BEGIN

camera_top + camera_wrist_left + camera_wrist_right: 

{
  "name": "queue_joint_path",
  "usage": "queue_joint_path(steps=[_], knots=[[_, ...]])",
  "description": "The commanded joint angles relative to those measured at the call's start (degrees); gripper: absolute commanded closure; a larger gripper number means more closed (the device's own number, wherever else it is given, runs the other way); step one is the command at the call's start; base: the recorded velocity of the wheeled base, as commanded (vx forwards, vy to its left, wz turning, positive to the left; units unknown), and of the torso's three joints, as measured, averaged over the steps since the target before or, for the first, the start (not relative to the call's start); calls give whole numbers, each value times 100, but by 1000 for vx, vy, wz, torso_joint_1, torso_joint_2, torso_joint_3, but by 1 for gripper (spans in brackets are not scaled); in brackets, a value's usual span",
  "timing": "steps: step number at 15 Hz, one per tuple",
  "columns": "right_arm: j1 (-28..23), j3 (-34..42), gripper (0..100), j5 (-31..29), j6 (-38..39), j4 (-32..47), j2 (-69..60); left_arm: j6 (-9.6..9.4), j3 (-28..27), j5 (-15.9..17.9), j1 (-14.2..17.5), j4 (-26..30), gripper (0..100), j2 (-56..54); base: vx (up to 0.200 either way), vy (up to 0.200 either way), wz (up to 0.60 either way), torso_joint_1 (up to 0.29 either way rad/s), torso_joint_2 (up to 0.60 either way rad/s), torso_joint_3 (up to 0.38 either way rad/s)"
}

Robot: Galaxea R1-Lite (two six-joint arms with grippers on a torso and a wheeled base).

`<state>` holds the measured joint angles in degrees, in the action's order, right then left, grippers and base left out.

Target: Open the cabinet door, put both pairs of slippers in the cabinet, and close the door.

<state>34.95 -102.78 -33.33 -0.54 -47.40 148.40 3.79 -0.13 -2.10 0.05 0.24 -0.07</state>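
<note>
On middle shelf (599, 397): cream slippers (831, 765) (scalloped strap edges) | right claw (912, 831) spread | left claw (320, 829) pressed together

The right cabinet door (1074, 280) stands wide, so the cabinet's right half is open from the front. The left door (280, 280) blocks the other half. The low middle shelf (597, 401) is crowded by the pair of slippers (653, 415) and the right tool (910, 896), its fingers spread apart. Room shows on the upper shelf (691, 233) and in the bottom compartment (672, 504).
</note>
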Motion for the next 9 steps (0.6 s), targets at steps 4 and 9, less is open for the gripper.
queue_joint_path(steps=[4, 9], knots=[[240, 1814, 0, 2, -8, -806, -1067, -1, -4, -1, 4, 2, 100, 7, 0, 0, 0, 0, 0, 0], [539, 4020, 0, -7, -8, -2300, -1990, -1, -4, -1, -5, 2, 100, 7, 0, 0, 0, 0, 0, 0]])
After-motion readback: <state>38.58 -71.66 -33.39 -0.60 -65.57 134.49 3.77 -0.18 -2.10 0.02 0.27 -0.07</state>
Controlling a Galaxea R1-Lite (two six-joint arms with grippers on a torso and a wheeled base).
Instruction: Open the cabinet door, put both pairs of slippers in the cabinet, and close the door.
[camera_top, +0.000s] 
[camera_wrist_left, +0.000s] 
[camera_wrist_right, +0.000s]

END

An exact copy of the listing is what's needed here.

camera_top + camera_wrist_left + camera_wrist_right: 

{
  "name": "queue_joint_path",
  "usage": "queue_joint_path(steps=[_], knots=[[_, ...]])",
  "description": "The commanded joint angles relative to those measured at the call's start (degrees); gripper: absolute commanded closure; a larger gripper number means more closed (the device's own number, wherever else it is given, runs the other way); step one is the command at the call's start; base: the recorded velocity of the wheeled base, as commanded (vx forwards, vy to its left, wz turning, positive to the left; units unknown), and of the torso's three joints, as measured, averaged over the steps since the target before or, for the first, the start (not relative to the call's start); calls give whole numbers, each value times 100, but by 1000 for vx, vy, wz, torso_joint_1, torso_joint_2, torso_joint_3, but by 1 for gripper (spans in brackets are not scaled); in brackets, a value's usual span",
  "timing": "steps: step number at 15 Hz, one per tuple",
  "columns": "right_arm: j1 (-28..23), j3 (-34..42), gripper (0..100), j5 (-31..29), j6 (-38..39), j4 (-32..47), j2 (-69..60); left_arm: j6 (-9.6..9.4), j3 (-28..27), j5 (-15.9..17.9), j1 (-14.2..17.5), j4 (-26..30), gripper (0..100), j2 (-56..54); base: vx (up to 0.200 either way), vy (up to 0.200 either way), wz (up to 0.60 either way), torso_joint_1 (up to 0.29 either way rad/s), torso_joint_2 (up to 0.60 either way rad/s), torso_joint_3 (up to 0.38 either way rad/s)"
}

Robot: Galaxea R1-Lite (two six-joint arms with grippers on a torso and a wheeled base).

`<state>` holds the measured joint angles in degrees, in the action's order, right then left, grippers and base left out.

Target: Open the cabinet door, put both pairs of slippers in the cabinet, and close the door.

<state>34.95 -102.78 -33.33 -0.54 -47.40 148.40 3.79 -0.13 -2.10 0.05 0.24 -0.07</state>
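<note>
On middle shelf (599, 397): cream slippers (831, 765) (scalloped strap edges) | right claw (912, 831) spread | left claw (320, 829) pressed together

The right cabinet door (1074, 280) stands wide, so the cabinet's right half is open from the front. The left door (280, 280) blocks the other half. The low middle shelf (597, 401) is crowded by the pair of slippers (653, 415) and the right tool (910, 896), its fingers spread apart. Room shows on the upper shelf (691, 233) and in the bottom compartment (672, 504).
</note>
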Motion for the next 9 steps (0.6 s), targets at steps 4 and 9, less is open for the gripper.
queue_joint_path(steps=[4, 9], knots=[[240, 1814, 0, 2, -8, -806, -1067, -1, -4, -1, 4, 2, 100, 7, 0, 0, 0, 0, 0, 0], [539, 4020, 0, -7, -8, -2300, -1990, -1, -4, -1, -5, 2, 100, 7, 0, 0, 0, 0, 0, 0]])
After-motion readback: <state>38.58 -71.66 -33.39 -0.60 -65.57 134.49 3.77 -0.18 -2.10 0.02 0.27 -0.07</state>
Controlling a Galaxea R1-Lite (two six-joint arms with grippers on a torso and a wheeled base).
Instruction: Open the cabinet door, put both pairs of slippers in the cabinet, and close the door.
[camera_top, +0.000s] 
[camera_wrist_left, +0.000s] 
[camera_wrist_right, +0.000s]

No more work remains in this exercise.